Il y a des fragments de nos existences non-vécus. Ils sont rattachés à des personnes alors que ce sont des mondes, tout un ensemble de choses, de contexte, un tissu indémêlable, l’odeur indécise d’une époque. Il y eu Céline, Rachel, Ina, d’autres encore qui ont été non-vécues. Sans doute d’autres encore et encore que j’ai oublié, comme j’ai été oublié, pour qui j’ai été un non-vécu.
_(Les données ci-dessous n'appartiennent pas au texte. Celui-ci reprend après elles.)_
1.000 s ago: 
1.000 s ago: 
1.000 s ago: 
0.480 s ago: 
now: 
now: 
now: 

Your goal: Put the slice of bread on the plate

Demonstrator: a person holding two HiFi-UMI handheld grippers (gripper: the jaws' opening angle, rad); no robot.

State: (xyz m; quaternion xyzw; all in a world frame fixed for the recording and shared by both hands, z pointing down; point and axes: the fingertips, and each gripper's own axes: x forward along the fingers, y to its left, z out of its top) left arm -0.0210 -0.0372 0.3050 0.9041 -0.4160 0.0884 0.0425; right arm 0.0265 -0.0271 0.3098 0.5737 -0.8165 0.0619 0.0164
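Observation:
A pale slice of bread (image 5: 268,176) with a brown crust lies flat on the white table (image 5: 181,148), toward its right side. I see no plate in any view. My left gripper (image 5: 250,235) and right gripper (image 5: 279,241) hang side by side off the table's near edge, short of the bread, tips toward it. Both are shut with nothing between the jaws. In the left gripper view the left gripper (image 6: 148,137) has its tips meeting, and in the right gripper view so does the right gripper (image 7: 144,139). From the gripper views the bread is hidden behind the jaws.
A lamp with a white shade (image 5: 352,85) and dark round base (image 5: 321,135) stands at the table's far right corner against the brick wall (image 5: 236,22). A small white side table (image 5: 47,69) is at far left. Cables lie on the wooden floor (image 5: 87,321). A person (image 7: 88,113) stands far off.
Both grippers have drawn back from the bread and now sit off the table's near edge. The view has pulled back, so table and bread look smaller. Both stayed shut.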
Je parle de prénoms, je devrais parler de bien d’autres choses, mais restons en aux identités. Ces femmes croisées, parfois commencées mais pas vécues, pas comme il aurait fallut, comme on aurait voulu. Quelque chose à été avorté. Sofie a été peut être le nom gardé pour le plus brutal car d’une certaine manière je savais que c’était elle, il y avait une évidence qui concernait le corps, la peau, la voix, le mots aussi, tous les mots qui m’avaient été adressés. Mais il y avait sa souffrance à elle, sans moi, cette souffrance qui était hors de ma portée. Ses lèvres teintées de charbon sur le lit d’hopital, ce fut à ce moment là que j’ai compris. Et cela a souvent été comme ça, la souffrance ou dans d’autres cas un autre moment de vie, une impossibilité à aimer, à s’abandonner, tout ça hors d’atteinte, comme si l’émotion qui existait entre elles et moi ne pouvait pas aller jusqu’à ce point, pas jusqu’au bout. Peut être ai-je plus cru à cette atteinte que ces femmes, peut-être étais-je simplement envahi par l’émotion et si j’ai quitté c’était le plus souvent pour reconnaître un état de fait.
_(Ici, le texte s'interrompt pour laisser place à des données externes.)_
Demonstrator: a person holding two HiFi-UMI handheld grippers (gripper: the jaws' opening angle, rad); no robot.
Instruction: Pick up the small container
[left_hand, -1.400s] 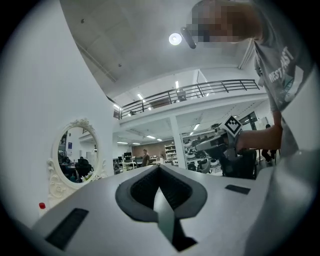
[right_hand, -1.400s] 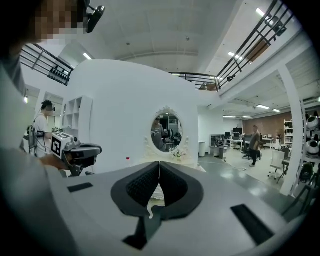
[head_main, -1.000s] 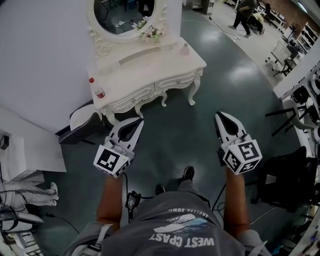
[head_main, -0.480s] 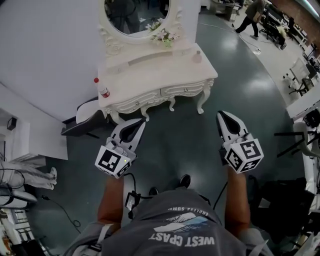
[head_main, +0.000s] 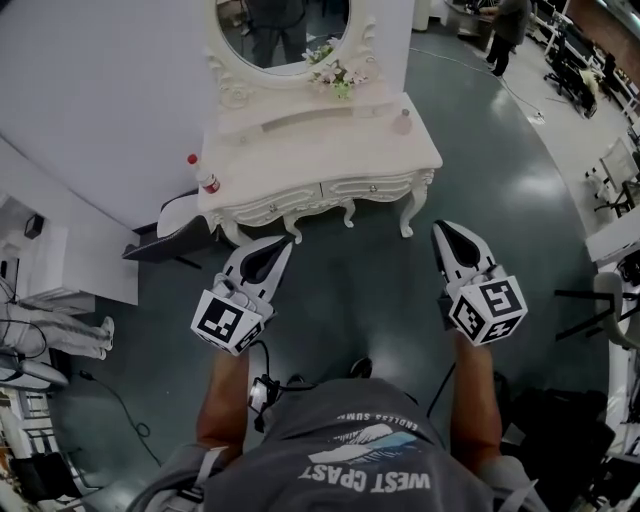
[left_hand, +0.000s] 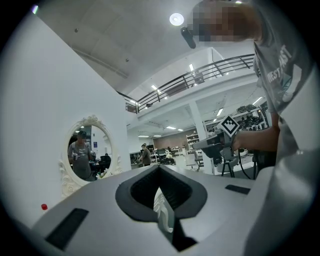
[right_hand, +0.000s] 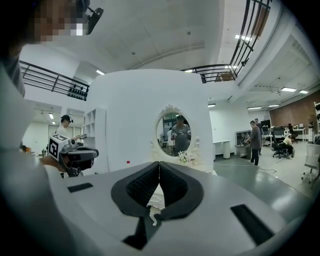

Qu’est-ce donc aimer si ce n’est reconnaître ce non-vécu entre nous? C’est-à-dire accepter cette distance hors de notre atteinte? Cette distance hors même de notre désir, distance qui se dérobe face aux tentatives de maîtrise? Et aimer, comme je l’aime à présent, ce matin alors qu’elle dort encore, n’est-ce pas accepter ce non-vécu qui existe dans le vécu et que nous partageons parfois? Le non-vécu par exemple entre son sommeil et mon éveil, cette distance inframince du matin lorsque nos présences diffèrent et que je la sens respirer doucement puis se tourner et poser la main entre son visage et son oreiller? Aimer dans le vécu comme dans le non-vécu, dans les histoires menées comme dans les histoires à peine commencées, reconnaître le non-vécu dans le vécu et le vécu dans le non-vécu, reconnaître ce qui se meurt dans la vie et ce qui est vivant dans l’absence, pas même l’absence qui manque mais simplement ce qui n’a pas eu lieu entre deux personnes. Être ému, encore et encore, à chaque fois, de la distance infinie de nos corps, quand je suis très loin de toi et que je t’ai perdu, quand je suis au plus proche de toi et qu’en t’effleurant tu m’effleures, quand tes muscles résistent légèrement sous ta peau.
Et chaque matin être envahi par des silouhettes, des contours plus que des images, certaines odeurs, certaines caresses, et savoir que j’ai été aussi non-vécu par elles.